__Task description__: Your result should be every line of the records below that contains the word "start".

__The data__:
--------------------------------
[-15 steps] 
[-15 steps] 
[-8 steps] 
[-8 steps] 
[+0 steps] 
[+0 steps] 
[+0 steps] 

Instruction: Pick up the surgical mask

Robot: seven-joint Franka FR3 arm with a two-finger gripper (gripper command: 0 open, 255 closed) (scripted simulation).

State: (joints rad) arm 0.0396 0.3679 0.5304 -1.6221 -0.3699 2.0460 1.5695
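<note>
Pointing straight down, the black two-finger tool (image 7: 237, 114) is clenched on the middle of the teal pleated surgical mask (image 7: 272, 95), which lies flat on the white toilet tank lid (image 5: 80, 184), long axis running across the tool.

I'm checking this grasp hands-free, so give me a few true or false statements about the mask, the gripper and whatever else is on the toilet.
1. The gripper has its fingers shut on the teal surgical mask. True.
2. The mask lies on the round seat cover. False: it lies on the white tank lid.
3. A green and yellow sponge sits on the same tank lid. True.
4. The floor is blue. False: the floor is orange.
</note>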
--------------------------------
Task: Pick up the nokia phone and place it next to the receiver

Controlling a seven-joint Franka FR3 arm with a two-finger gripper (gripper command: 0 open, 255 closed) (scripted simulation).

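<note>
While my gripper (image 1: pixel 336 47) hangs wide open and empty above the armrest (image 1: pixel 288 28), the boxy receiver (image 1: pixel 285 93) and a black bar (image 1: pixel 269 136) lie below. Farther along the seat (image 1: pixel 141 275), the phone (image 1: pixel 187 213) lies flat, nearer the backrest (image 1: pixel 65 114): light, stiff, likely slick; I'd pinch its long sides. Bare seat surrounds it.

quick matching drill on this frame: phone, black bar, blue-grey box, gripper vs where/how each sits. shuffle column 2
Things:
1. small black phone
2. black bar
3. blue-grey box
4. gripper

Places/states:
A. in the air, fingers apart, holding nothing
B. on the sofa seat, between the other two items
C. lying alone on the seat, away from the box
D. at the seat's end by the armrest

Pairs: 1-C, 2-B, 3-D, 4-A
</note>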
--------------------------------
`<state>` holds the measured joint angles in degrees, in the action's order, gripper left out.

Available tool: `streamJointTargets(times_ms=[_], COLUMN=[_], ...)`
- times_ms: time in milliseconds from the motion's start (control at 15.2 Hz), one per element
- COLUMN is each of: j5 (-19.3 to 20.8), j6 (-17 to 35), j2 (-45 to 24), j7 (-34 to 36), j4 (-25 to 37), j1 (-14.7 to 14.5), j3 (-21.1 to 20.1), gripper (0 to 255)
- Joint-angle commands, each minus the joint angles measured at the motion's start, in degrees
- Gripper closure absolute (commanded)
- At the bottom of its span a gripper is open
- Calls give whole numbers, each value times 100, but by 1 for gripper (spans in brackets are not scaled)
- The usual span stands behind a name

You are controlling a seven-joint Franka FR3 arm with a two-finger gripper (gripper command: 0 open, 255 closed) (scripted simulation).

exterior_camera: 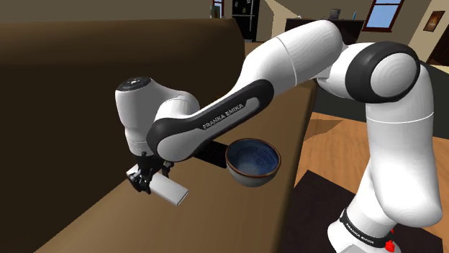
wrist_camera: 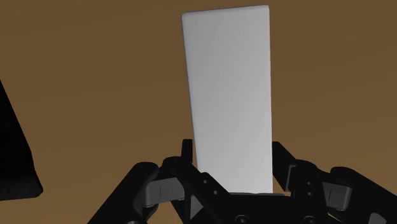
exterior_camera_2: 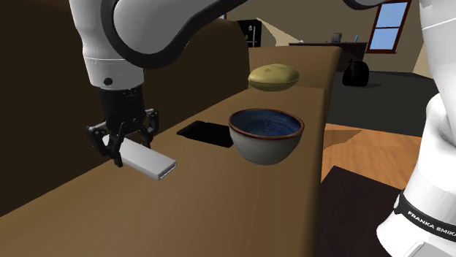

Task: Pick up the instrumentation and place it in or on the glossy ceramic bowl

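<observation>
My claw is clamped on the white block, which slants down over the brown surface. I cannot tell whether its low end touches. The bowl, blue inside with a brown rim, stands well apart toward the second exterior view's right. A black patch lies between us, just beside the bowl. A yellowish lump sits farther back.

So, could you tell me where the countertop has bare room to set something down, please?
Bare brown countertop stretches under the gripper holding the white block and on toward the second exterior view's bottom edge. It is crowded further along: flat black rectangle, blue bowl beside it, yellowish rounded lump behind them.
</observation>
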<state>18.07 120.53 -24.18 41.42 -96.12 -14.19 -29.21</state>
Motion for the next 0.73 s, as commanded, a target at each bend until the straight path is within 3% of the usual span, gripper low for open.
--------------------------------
__Task result__:
- times_ms: time in milliseconds from the motion's start (control at 15.2 Hz), one per element
- Joint-angle commands, each minus the joint angles measured at the motion's start, in degrees

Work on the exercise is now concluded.